Turns out Billy Joel did start a fire. The Samajwadi Party’s new campaign jingle, geared towards the 2014 Lok Sabha polls, is based on the tune of Joel’s 1989 hit and sung by Javed Ali. Except, instead of “We didn’t start the fire…”, voters are now encouraged to chant “Mann se hai Mulayam, aur irada loha hai”. The SP song also comes with its own video. Tired of a goggled Billy Joel mouthing the lyrics as the world goes up in flames behind him? Try a jaunty, red-capped Mulayam Singh Yadav swooping down on the rally ground in a helicopter, flashing a free laptop.

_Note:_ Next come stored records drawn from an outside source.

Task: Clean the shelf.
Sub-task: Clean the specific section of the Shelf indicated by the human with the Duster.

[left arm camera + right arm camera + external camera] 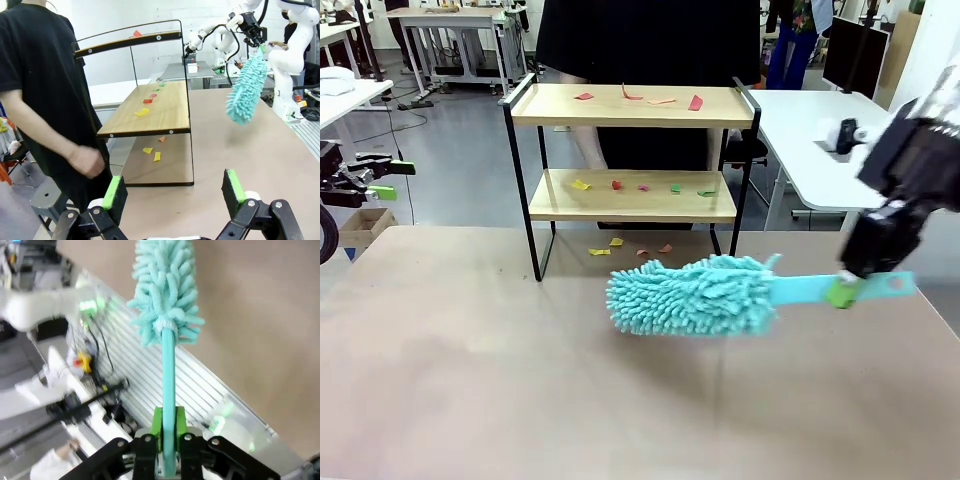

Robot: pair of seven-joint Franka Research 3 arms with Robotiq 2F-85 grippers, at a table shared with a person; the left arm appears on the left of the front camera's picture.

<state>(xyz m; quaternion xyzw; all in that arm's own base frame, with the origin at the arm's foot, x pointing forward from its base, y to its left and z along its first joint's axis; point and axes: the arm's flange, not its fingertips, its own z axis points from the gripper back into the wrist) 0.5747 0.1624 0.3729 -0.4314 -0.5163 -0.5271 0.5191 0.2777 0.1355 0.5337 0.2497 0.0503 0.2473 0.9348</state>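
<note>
The shelf (630, 106) stands at the table's far middle, two wooden boards in a black frame; the left wrist view shows the shelf (170, 107) end-on. Coloured paper scraps (696, 102) lie on its top board, on the lower board and on the table beneath. My right gripper (843, 291) is shut on the flat handle of a turquoise fluffy duster (690, 296), held level above the table in front of the shelf. The right wrist view shows this gripper (169, 435) clamping the duster (165, 295) handle. My left gripper (392, 180) hangs open at the far left, its fingers (114, 192) empty.
A person in black (650, 40) stands just behind the shelf, one hand (87, 161) near its end. A white table (810, 130) stands at the back right. The brown table (520, 370) spreads wide in front of the shelf.
</note>
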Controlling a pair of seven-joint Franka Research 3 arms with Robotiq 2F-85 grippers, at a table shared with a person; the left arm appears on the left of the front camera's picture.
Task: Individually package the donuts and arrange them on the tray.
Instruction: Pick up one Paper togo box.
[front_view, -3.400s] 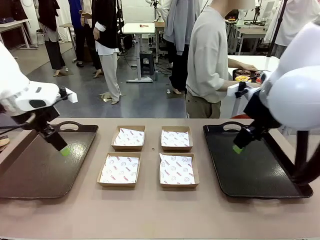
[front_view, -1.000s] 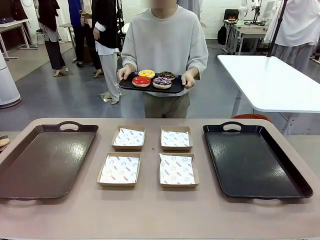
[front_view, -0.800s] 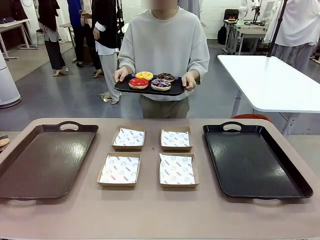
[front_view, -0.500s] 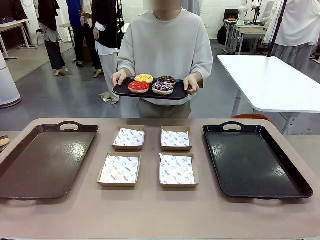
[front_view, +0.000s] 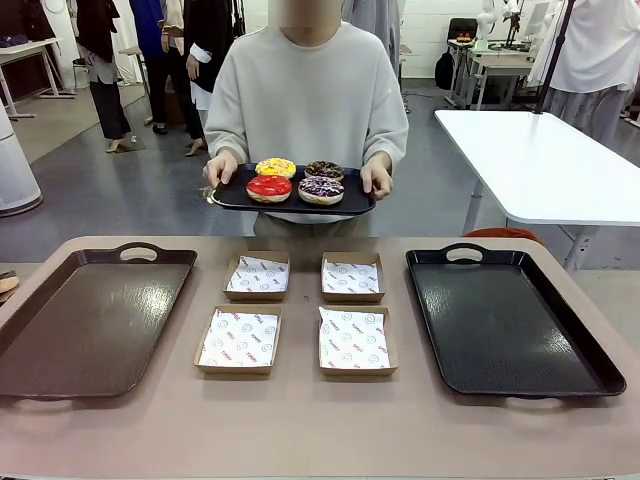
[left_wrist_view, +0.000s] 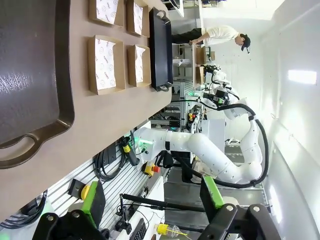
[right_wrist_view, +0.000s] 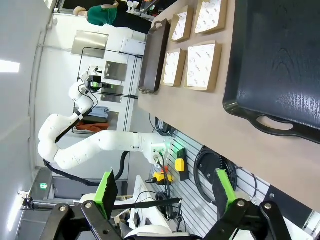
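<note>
Beyond table, four glossy donuts, yellow, red, chocolate, sprinkled; left gripper, right gripper wide apart, empty.

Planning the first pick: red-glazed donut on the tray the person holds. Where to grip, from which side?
Come from above. The red-glazed donut lies flat, with the yellow donut behind and the sprinkled donut close beside. Probably pinch its near wall, one finger in the hole, one outside, by the near rim of the small tray.

Before you, a tan desk, a dark brown tray lying at the robot's left, a black tray at its right, four shallow cardboard boxes between them, two rows of two, apart, each lined with printed white paper
</note>
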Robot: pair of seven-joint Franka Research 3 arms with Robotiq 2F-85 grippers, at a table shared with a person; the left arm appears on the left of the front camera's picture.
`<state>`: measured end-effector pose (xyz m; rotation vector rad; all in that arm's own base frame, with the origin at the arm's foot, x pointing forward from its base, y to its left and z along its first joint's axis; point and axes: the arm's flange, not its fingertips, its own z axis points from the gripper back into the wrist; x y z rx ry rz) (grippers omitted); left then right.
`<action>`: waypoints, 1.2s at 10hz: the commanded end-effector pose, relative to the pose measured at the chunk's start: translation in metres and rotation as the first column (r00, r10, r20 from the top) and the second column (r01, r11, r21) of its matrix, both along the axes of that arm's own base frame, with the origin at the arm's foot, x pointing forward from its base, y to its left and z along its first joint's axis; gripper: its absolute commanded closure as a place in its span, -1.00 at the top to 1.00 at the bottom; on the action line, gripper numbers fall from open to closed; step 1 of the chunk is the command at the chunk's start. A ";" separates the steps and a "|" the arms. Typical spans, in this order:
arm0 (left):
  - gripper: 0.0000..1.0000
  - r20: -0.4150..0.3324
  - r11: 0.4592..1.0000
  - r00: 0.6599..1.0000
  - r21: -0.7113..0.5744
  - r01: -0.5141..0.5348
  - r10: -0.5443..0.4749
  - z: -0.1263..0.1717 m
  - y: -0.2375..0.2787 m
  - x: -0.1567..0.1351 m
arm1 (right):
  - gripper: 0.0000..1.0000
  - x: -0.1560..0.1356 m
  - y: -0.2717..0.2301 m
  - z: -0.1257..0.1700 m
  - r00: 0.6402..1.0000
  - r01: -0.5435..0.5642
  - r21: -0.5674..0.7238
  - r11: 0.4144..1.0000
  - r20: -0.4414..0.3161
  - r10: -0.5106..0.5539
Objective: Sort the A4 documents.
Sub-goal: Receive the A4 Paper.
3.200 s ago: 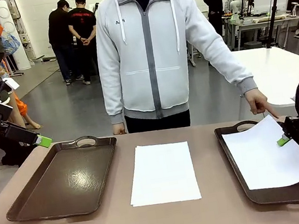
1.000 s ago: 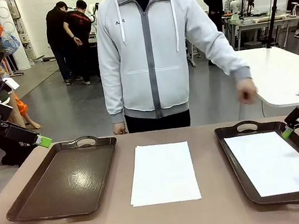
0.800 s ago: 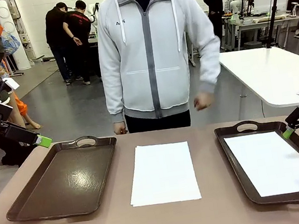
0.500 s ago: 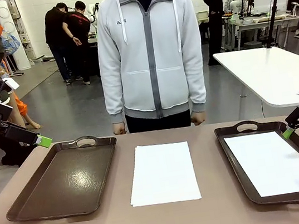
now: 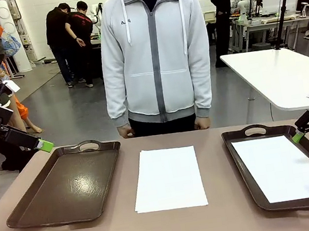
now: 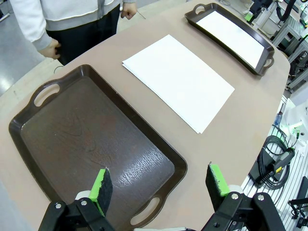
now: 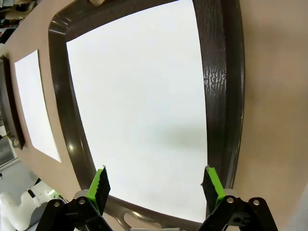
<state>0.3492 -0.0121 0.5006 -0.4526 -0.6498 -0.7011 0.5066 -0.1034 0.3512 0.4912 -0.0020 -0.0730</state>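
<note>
Sorting from a pile of sheets (image 5: 168, 178) lying flat in the middle of the table (image 5: 223, 221), between two trays and touching neither, so within reach of either arm. Keeping the left tray (image 5: 66, 187) bare, judged to be the place for one kind of paper not yet delivered. Showing a single sheet (image 5: 284, 167) flat inside the right tray (image 5: 240, 163), well within the rim, long edges along the tray's long sides: laid there as sorted, by the look of it. Hanging the left gripper (image 6: 160, 182) released and empty above the near handle end of the left tray, fingers spread wide and well clear of the pile; likely parked there to leave the middle free, yet close to its own tray. Hovering the right gripper (image 7: 156, 183) equally released, grasping nothing, over the right tray with the single sheet lying below, seen between the green pads. Hard to tell from the wrist view how far above the paper; from the front, raised off the tray near its right rim. Resting the person's hands (image 5: 125, 132) at the far table edge, off the paper, seemingly leaving the next move to the arms. Judging by the layout: one sheet placed, the pile waiting, next pick from the middle. Calling for care with thin flat paper: lifting one edge first, otherwise risking two sheets together or a crease.
</note>
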 end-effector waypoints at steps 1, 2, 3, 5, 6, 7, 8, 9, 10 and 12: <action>1.00 0.006 1.000 1.000 -0.009 0.017 -0.017 -0.002 0.002 0.001 | 1.00 0.001 0.000 -0.001 1.000 0.000 0.000 1.000 -0.002 0.000; 1.00 0.006 1.000 1.000 -0.009 0.017 -0.017 -0.002 0.002 0.001 | 1.00 0.001 0.000 -0.001 1.000 0.000 0.000 1.000 -0.002 0.000; 1.00 0.006 1.000 1.000 -0.009 0.017 -0.017 -0.002 0.002 0.001 | 1.00 0.001 0.000 -0.001 1.000 0.000 0.000 1.000 -0.002 0.000; 1.00 0.006 1.000 1.000 -0.009 0.017 -0.017 -0.002 0.002 0.001 | 1.00 0.001 0.000 -0.001 1.000 0.000 0.000 1.000 -0.002 0.000; 1.00 0.006 1.000 1.000 -0.009 0.017 -0.017 -0.002 0.002 0.001 | 1.00 0.001 0.000 -0.001 1.000 0.000 0.000 1.000 -0.002 0.000; 1.00 0.006 1.000 1.000 -0.009 0.017 -0.017 -0.002 0.002 0.001 | 1.00 0.001 0.000 -0.001 1.000 0.000 0.000 1.000 -0.002 0.000; 1.00 0.006 1.000 1.000 -0.009 0.017 -0.017 -0.002 0.002 0.001 | 1.00 0.000 0.000 0.000 1.000 0.000 0.000 1.000 0.000 0.000; 1.00 0.006 1.000 1.000 -0.009 0.017 -0.017 -0.002 0.002 0.001 | 1.00 -0.026 0.015 0.017 0.979 -0.053 -0.110 0.993 0.189 0.073; 1.00 0.006 1.000 1.000 -0.009 0.017 -0.017 -0.002 0.002 0.001 | 1.00 -0.042 0.036 0.050 0.923 -0.095 -0.198 0.976 0.350 0.160; 1.00 0.006 1.000 1.000 -0.009 0.017 -0.017 -0.002 0.002 0.001 | 1.00 -0.077 0.085 0.122 0.752 -0.278 -0.201 0.939 0.563 0.343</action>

It’s election season and political parties have their musical hats on. The array of campaign songs makes for an interesting study of political styles. In contrast to the SP’s rakish jingle, the Aam Aadmi Party’s Delhi poll offering, composed by Kailash Kher, is anthemic. No talking up individual leaders for the AAP. They speak of a more lofty change—“Aam aadmi ki yahi aawaaz hai, deshh to badlna abhi aur aaj hai / Hum badle to yug badle”. The BJP, meanwhile, has admitted that most of its songs will be centred on Narendra Modi and his “development record”. So Rocky Mittal lustily sings numbers such as “Dabangg hai Modi”. In one song, the BJP adopts Barack Obama’s campaign tagline, “Yes we can”, adding a more emphatic “Yes we do”. Its songs are vigorous, bordering on aggressive, not shy of taking swipes at the Congress or the BSP or even Pakistan. The Congress, battle scarred by poll song debacles (“Jai jai Bhim” in the 2012 Uttar Pradesh polls and “Chak de” in Gujarat, 2007), finally piped up with “Nahin rukegi meri Dilli” before the Delhi assembly elections.
While this musical interlude is welcome, it leads to an inevitable question: will parties change their tune once they come to power?